Game Week Twenty-Eight

Paralysed by indecision, Paul watches on and waits for the disasters to wash over him.

Hello and welcome to Game Week Twenty-Eight. Let’s raise a toast to the double game week. Then see if we can put the champagne back in the bottle and return it as we realise it’s only for Bournemouth and Luton. Nothing against either team, but two swigs of sick rather than one is hardly something to cheer. Anyway, on to the rest of the teams, and our boundless optimism for the week ahead.

Manchester United vs Everton

PAUL: The only player United had worth owning was Rasmus Hojlund, and that took five months to be true. Garnacho’s nice to have lingering on the bench in case you need him, and Marcus Rashford is like having a golden lung: looks impressive but is ultimately impractical. Makes you wonder why I’ve got Onana in net.

Jarrad Branthwaite continues to be the only interesting thing about Everton. Interesting in the way a friend may react when trying to set you up on a date, and you ask if they’re a hotty.

Bournemouth vs Sheffield United/Bournemouth vs Luton Town

PAUL: I guess everybody’s going to try and put Dominic Solanke in their team. You’re welcome to him. My long term dismissal of him isn’t about to change just because he’s had one good spell in his forty year career. I hope he makes you happy, and by that I mean I hope he pulls his calf within twenty seconds of kick-off.

I see Chris Wilder is determined to prove the first time he got Sheffield United relegated wasn’t a fluke.
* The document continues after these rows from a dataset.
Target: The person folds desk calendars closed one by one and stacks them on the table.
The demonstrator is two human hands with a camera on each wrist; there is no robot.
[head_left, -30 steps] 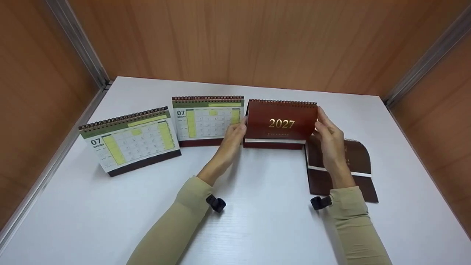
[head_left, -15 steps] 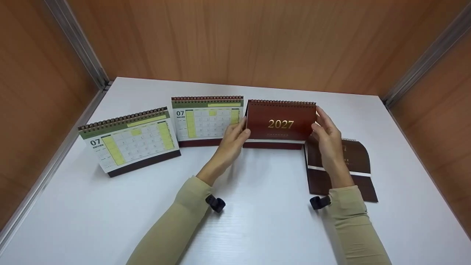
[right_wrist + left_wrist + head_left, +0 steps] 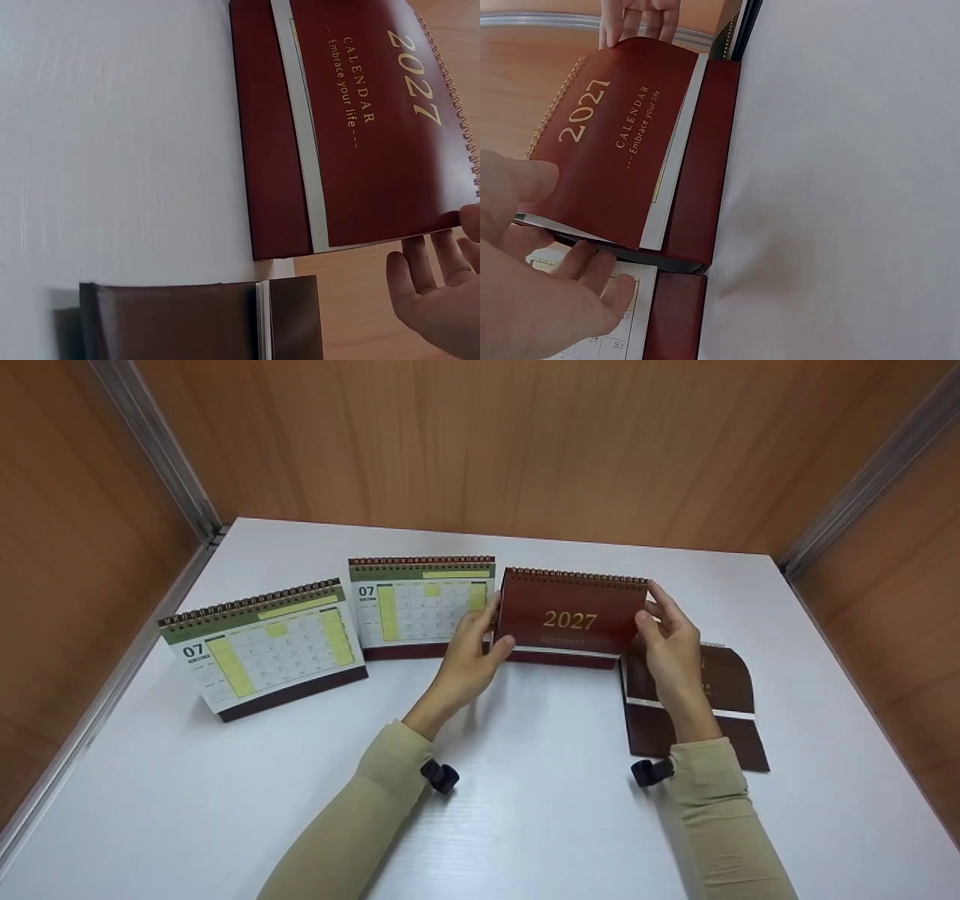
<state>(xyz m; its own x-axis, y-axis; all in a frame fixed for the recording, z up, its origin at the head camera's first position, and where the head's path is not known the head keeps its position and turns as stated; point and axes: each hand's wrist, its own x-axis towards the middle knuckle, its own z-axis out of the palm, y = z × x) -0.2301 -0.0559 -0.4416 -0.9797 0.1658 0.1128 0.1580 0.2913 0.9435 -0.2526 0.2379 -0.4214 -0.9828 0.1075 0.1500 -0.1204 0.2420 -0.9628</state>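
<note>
Wood-grain panels (image 3: 480, 442) enclose a white tabletop (image 3: 540, 825) at the back and both sides, with metal rails (image 3: 161, 457) running up the two rear corners. Two khaki sleeves, the left (image 3: 337, 817) and the right (image 3: 727, 825), reach in from the near edge.

Four spiral-bound desk calendars share the tabletop. The green-headed calendar with a dark base (image 3: 270, 649) stands at far left, angled, its page marked 07. Beside it a matching calendar with a red base (image 3: 409, 611) shows the same 07 page. The dark brown calendar (image 3: 727, 675) sits at right, nearer the person, its cover bowed and partly hidden by a hand. The red 2027 calendar (image 3: 574, 600) is right of centre, between the red-based one and the brown one, its top edge sloping down slightly to the right. Its base and the red-based neighbour's nearly meet; whether they touch is hard to tell.

The left hand (image 3: 466, 656) pinches the red calendar's left end, thumb on the cover, the other fingers parted from one another behind and below the edge. The right hand (image 3: 671, 649) pinches the upper right corner, thumb in front, fingers behind.

A black device (image 3: 442, 776) is fixed at the left cuff, and another (image 3: 651, 772) at the right. Gold lettering (image 3: 640, 124) on the red cover reads "CALENDAR" and "Embrace your life".
</note>
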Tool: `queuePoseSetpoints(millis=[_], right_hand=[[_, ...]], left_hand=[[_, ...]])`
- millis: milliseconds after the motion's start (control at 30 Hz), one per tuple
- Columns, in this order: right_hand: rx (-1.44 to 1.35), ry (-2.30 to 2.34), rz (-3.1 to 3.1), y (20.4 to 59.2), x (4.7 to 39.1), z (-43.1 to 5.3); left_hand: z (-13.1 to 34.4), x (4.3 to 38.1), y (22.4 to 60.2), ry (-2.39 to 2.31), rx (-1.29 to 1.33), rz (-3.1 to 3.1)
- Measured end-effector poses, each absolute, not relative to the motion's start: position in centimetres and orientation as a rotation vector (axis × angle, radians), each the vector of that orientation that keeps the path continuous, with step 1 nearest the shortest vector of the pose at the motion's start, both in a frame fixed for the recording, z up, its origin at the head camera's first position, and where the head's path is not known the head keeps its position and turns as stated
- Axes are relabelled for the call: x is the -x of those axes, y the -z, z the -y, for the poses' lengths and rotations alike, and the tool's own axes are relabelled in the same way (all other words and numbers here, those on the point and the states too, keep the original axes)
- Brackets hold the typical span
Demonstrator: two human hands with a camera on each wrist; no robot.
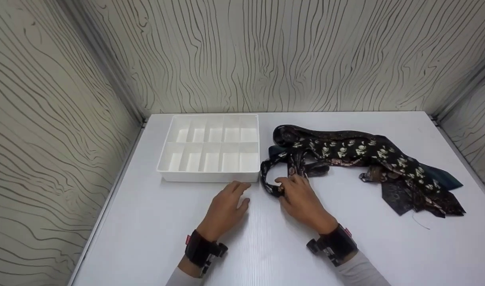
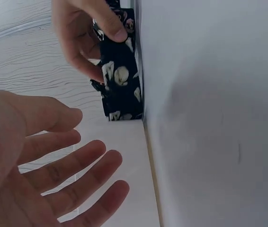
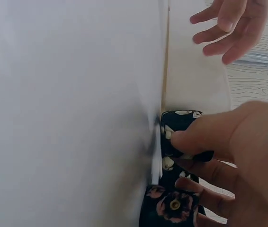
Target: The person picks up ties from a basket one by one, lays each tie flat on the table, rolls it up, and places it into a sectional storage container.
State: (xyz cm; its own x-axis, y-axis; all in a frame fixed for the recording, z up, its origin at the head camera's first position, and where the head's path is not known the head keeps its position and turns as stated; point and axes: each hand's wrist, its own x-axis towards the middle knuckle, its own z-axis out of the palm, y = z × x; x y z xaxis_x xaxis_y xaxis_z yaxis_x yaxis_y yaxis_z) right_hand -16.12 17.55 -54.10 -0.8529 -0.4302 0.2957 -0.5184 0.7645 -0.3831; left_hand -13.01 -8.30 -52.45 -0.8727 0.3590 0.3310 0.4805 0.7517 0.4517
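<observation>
A black necktie with pale flowers (image 1: pixel 346 150) lies on top of a bunch of dark ties, and its narrow part bends round in a loop at the left. My right hand (image 1: pixel 306 204) pinches this loop near its front. In the right wrist view the thumb presses on the flowered cloth (image 3: pixel 168 163), and a pink-flowered tie (image 3: pixel 174 205) lies close to the fingers. My left hand (image 1: pixel 224 204) holds nothing; its fingers are spread and loosely bent (image 2: pixel 72 175), just in front of the white box (image 1: pixel 210 177).
The white box has two rows of compartments with nothing visible inside. A dark teal tie (image 1: pixel 445 178) and brown patterned ties (image 1: pixel 397 194) spread to the right. A loose thread (image 1: pixel 419 223) lies on the white table (image 1: pixel 266 254). Wood-patterned panels (image 1: pixel 246 55) enclose the back and sides.
</observation>
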Motion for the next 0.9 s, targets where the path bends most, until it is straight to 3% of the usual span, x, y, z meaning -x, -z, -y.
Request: queuePoseSetpoints(millis=[533,900], right_hand=[[-1.054,-1.139,2.594,52.3,14.2,-15.3],[-1.026,-0.839,2.557,52.5,16.4,-16.4]], left_hand=[[5.2,13.1,53.5,1.131,0.874,2.716],[5.5,12.9,52.2,0.966,0.83,2.656]])
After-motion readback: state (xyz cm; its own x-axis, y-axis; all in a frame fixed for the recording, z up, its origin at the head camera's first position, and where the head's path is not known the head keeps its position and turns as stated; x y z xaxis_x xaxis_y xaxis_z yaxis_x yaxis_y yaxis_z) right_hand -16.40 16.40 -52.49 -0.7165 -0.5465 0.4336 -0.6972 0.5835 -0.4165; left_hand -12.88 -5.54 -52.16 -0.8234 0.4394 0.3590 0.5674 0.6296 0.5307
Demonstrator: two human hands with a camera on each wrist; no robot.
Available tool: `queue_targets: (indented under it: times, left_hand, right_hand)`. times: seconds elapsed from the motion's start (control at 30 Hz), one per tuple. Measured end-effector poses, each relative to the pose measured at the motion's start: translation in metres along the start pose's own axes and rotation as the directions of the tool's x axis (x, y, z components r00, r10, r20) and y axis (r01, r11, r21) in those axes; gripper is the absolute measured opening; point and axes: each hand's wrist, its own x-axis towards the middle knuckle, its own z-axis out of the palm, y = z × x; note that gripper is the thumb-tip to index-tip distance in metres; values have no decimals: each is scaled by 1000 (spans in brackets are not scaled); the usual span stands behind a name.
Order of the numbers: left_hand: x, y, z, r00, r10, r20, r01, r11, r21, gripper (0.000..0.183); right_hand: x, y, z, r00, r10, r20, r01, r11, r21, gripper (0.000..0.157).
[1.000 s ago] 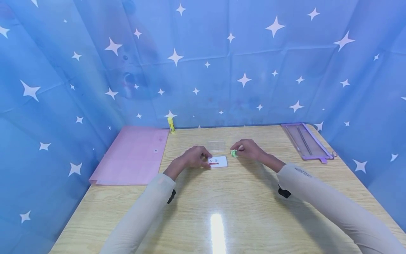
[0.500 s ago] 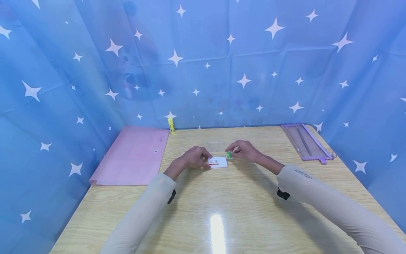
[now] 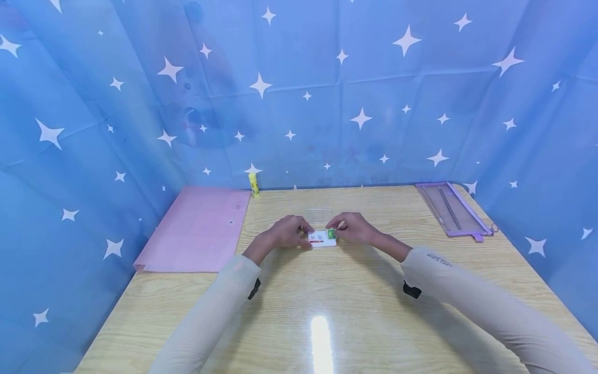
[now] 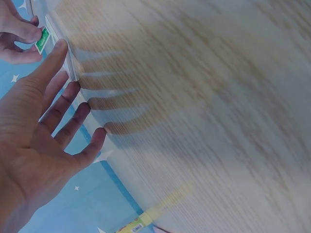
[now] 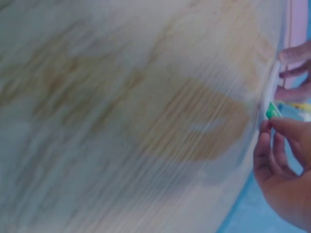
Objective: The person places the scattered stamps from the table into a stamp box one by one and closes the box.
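Note:
A white card (image 3: 317,239) with rounded corners, small print and a red-orange stripe lies at the middle of the table. My left hand (image 3: 288,232) holds its left end, thumb at the near edge and fingers at the far one. My right hand (image 3: 354,227) pinches a small green square with a pale border (image 3: 331,234), like a stamp or sticker, over the card's right end. In the right wrist view, thumb and fingertips grip the green square (image 5: 273,110) by one edge. The left wrist view shows the card (image 4: 68,56) edge-on, beside the left fingers.
A clear plastic piece (image 3: 320,214) lies just behind the card. A pink folder (image 3: 196,228) covers the table's left side, and a yellow glue stick (image 3: 254,185) stands near the back edge. A purple zip pouch (image 3: 450,209) lies at the back right.
My right hand has moved left with the green square, from beside the card to over its right end. The left hand has stayed at the card's left end.

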Motion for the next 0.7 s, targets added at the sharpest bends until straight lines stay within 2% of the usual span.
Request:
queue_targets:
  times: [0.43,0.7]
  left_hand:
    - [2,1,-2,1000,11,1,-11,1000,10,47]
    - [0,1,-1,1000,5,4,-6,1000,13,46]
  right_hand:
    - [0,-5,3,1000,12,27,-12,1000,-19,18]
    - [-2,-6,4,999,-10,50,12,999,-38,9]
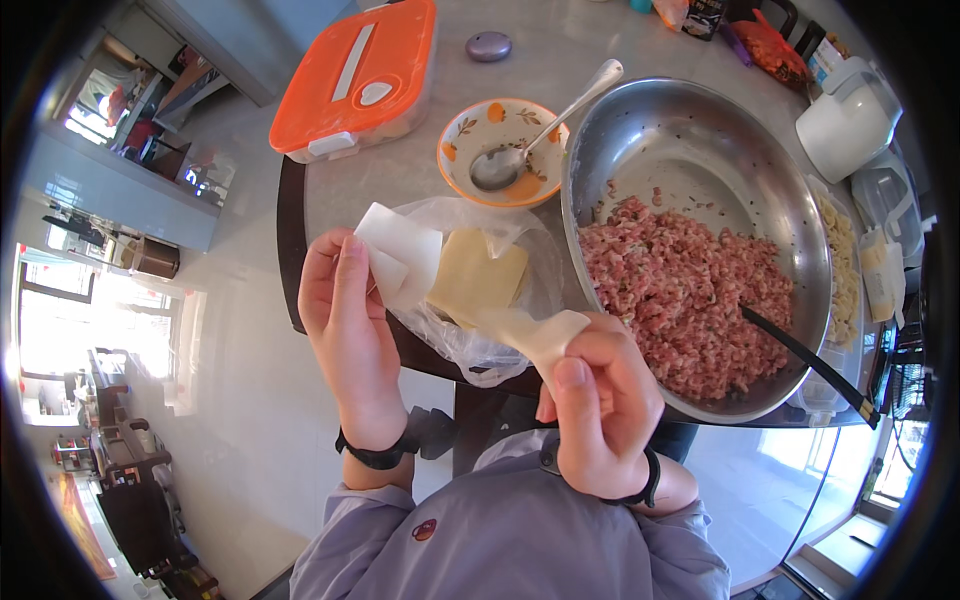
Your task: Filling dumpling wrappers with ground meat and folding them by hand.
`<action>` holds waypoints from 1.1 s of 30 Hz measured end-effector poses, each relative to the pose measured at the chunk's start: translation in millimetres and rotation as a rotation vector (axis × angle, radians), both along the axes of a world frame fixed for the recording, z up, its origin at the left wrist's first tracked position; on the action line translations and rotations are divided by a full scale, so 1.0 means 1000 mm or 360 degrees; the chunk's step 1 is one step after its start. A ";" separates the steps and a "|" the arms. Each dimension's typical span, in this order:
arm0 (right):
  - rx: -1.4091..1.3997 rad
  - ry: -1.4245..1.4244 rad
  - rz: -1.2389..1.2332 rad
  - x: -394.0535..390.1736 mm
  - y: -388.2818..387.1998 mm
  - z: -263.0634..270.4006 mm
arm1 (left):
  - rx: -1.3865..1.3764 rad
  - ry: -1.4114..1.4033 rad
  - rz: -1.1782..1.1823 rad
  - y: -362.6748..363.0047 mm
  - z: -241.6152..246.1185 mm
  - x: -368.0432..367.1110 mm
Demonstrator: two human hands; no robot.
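Between thumb and fingers, my left hand [352, 330] holds white dough wrappers [401, 251], one folded at its corner. My right hand [607, 397] pinches another thin wrapper [544, 334], which is bunched at the fingers and blurred at its far end. Behind both hands, a stack of yellowish square wrappers [476, 274] rests on a clear plastic bag [540, 240]. To the right stands a large steel bowl [694, 112] of minced meat [690, 300] flecked with green. Black chopsticks [810, 360] stick out of the meat over the bowl's rim.
A patterned bowl [450, 139] with a metal spoon [499, 169] stands behind the bag. An orange-lidded container [315, 90] sits at the table's left edge, and a small purple oval object [489, 46] lies farther back. Right of the steel bowl are a tray of folded dumplings [840, 262] and a white jug [847, 124].
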State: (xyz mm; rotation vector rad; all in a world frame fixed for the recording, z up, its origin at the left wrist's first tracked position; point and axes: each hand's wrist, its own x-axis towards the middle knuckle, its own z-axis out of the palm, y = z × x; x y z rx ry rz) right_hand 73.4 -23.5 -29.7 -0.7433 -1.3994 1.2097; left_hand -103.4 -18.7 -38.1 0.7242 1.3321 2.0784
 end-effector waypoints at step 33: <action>-0.0379 0.0376 -0.1494 0.208 0.000 0.008 | -0.0150 -0.1030 -0.1452 0.027 0.045 0.088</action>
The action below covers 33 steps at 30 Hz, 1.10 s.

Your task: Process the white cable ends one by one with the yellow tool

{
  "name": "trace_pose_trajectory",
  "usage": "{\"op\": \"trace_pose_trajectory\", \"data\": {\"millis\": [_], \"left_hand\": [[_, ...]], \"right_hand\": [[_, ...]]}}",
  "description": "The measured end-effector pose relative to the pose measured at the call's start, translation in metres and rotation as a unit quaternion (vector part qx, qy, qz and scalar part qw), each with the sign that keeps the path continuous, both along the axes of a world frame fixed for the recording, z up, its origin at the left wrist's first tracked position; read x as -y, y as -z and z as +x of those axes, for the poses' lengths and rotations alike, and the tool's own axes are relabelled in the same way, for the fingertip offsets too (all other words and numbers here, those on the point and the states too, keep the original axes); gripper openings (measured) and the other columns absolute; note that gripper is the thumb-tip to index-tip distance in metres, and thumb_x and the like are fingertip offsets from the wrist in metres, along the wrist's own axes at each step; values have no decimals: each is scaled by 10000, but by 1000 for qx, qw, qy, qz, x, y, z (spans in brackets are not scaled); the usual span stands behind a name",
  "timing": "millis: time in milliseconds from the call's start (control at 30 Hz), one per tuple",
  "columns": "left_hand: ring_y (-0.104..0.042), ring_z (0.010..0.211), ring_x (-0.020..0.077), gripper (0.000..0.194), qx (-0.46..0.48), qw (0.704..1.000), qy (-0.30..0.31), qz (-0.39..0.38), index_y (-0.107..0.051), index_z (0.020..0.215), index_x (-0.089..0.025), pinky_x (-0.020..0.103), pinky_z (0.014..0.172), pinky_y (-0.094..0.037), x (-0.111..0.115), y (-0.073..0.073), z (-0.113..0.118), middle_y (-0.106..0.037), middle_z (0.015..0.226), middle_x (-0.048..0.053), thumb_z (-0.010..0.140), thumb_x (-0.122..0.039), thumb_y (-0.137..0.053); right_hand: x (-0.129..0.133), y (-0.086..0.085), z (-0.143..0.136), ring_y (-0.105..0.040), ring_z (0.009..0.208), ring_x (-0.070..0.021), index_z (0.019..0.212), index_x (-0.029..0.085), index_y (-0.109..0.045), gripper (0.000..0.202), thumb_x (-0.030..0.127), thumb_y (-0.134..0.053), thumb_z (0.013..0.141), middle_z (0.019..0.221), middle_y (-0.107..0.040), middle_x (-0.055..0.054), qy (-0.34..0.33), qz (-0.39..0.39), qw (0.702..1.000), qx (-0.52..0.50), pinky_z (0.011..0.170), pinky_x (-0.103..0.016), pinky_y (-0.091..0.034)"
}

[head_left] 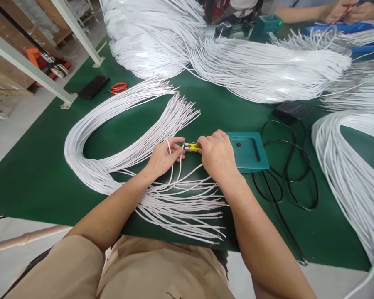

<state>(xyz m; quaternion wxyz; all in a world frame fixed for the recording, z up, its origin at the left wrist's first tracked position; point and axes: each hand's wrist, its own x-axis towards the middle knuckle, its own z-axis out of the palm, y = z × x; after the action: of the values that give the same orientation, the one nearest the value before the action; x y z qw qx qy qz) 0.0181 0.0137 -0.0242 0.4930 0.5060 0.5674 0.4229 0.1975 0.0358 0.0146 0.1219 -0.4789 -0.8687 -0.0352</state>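
Nearest the camera, below the fingers, is the person's tan shirt (162,265). The left hand (164,158) pinches a slim white wire (180,166) between thumb and fingers; the right hand (218,155) wraps a small yellow tool (193,147), its tip at the wire's upper end, between both hands. Left of the fingers curves a smooth bundle of white wires (77,153), its ends dark-tipped and fanned. Beside the right fingers a teal tray (263,151) sits on the dark green tabletop (34,178), black cable (308,158) looping beyond. Far past the fingertips are another person's hands (361,12); away to their left, an orange pallet jack (34,58).
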Motion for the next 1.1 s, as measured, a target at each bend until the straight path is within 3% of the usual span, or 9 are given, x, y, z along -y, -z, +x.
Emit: {"op": "trace_pose_trajectory", "data": {"millis": [300, 467, 700, 867, 1000, 1100], "left_hand": [[-702, 684, 142, 380, 2, 999, 7, -34, -594, 1108, -157, 217, 595, -550, -1, -1, 3, -678, 754, 9, 735, -173, -663], [-703, 667, 141, 364, 12, 999, 6, -48, -596, 1081, -143, 219, 595, -557, -1, -6, 5, -694, 741, 20, 728, -169, -678], [-713, 681, 155, 373, 39, 996, 0, -84, -589, 1072, -123, 229, 610, -569, -1, -10, 4, -718, 767, 48, 718, -169, -699], [-718, 687, 161, 379, 55, 994, -7, -94, -551, 1055, -127, 234, 608, -572, -1, -9, 4, -720, 773, 49, 714, -167, -712], [-720, 694, 165, 378, 51, 994, -8, -99, -541, 1052, -132, 236, 610, -573, -1, -8, 4, -719, 776, 48, 718, -169, -713], [-722, 711, 170, 368, 50, 994, -3, -99, -548, 1053, -136, 235, 611, -569, -1, -7, 2, -719, 781, 48, 724, -178, -708]], "right_hand": [[-1, 1, -1, -515, 817, -248, 849, 158, -670, 194, 87, -495, 804, 725, -682, -77, 1, 4, 1000, -1, 1015, -404, -298], [0, -1, 4, -526, 883, -260, 874, 165, -674, 171, 150, -507, 839, 746, -680, -82, 27, 6, 999, -30, 1071, -482, -237], [1, -3, 10, -509, 1090, -291, 948, 175, -643, 140, 172, -553, 841, 1060, -681, -105, 52, 16, 996, -74, 1081, -540, -245], [3, -1, 12, -456, 1220, -325, 1066, 139, -627, 229, 237, -563, 869, 1247, -608, -153, 90, 25, 994, -56, 1094, -583, -209], [2, 4, 15, -418, 1263, -365, 1226, 103, -558, 355, 264, -487, 918, 1330, -536, -225, 152, 58, 986, -40, 1050, -645, -205], [2, 6, 15, -416, 1270, -371, 1284, 99, -525, 386, 245, -445, 935, 1343, -524, -238, 161, 56, 985, -26, 1037, -651, -213]]}}
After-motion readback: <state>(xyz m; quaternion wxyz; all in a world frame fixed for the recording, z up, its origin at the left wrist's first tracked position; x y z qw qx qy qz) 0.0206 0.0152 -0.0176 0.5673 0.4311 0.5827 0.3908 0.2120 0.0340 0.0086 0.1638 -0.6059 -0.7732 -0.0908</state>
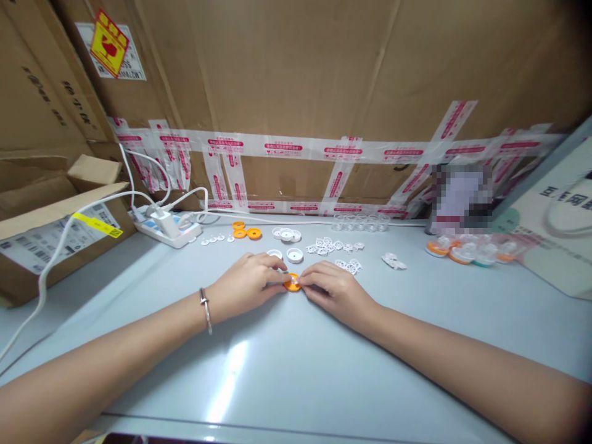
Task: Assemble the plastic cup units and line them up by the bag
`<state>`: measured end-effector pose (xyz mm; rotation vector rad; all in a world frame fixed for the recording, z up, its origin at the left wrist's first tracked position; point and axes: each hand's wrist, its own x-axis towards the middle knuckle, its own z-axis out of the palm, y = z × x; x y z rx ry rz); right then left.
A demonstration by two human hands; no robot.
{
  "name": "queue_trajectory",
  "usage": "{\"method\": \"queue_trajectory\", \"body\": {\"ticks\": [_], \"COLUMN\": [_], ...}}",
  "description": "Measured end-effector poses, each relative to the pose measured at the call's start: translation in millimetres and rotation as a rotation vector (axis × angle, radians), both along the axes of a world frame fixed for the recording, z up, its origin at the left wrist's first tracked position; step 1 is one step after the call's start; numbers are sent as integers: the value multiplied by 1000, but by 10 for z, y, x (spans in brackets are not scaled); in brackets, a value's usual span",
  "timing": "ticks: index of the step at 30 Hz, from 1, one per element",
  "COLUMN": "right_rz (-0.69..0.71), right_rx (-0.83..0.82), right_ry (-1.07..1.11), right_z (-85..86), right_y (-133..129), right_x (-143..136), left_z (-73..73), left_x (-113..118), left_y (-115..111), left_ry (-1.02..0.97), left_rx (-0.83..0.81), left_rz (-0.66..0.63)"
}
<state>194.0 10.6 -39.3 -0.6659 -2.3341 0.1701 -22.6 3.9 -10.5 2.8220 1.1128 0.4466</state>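
Note:
An orange round cap [292, 287] with a raised rim lies on the table between my hands, with something small and white inside it. My left hand [247, 280], wearing a bracelet, pinches the cap's left edge. Fingers closed, my right hand [340, 293] grips its right side; its fingertips partly hide the small white part. Just beyond are a white round cap [295, 255] and another white cap [275, 253], partly behind my left fingers. White openwork pieces [350, 266] lie behind my right hand.
Farther back are orange caps [253, 234], stacked white caps [287, 234], small white discs [218, 238] and clear round pieces [361, 223]. A power strip [169, 231] with cables and an open carton [65, 228] stand left. Orange-and-clear assembled pieces [462, 250] sit right. A large taped box [296, 92] borders the back.

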Motion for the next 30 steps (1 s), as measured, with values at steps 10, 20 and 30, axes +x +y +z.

We believe you, Chris. You can stop making your point, now.

Crystal Palace vs Luton Town/Bournemouth vs Luton Town

PAUL: Are Palace becoming good or are they just pretending? It’s so hard to tell. If you’ve got space in your midfield it’s always nice to have Olise or Eze, just so you can get a few players off your bench when it turns out they’re injured, again.

I’ve been saying Adebayo’s worth a punt for several weeks without doing anything about it. Luckily he’s injured, stopping me regretting doing nothing about it all over again.

Wolverhampton Wanderers vs Fulham

PAUL: Expressing how little I care about Wolves can only be done by ending this sentence here.

Fulham are pushing their luck, too.

Arsenal vs Brentford

PAUL: Is it time to double up on Arsenal midfielders? If I’d asked that question four weeks ago I’d be the smuggest man in Fantasy Land right now. But I didn’t. Even worse, I opted for Zinchenko to represent my interest in the Gunners defence. He’s still there. Save yourself and move on.

Ivan Toney doesn’t care if Arsenal score seven. He’ll still find the net. Sorry, that should say ‘I don’t care if Arsenal score seven, as long as Ivan Toney still finds the net’. I get so confused about who I am, sometimes.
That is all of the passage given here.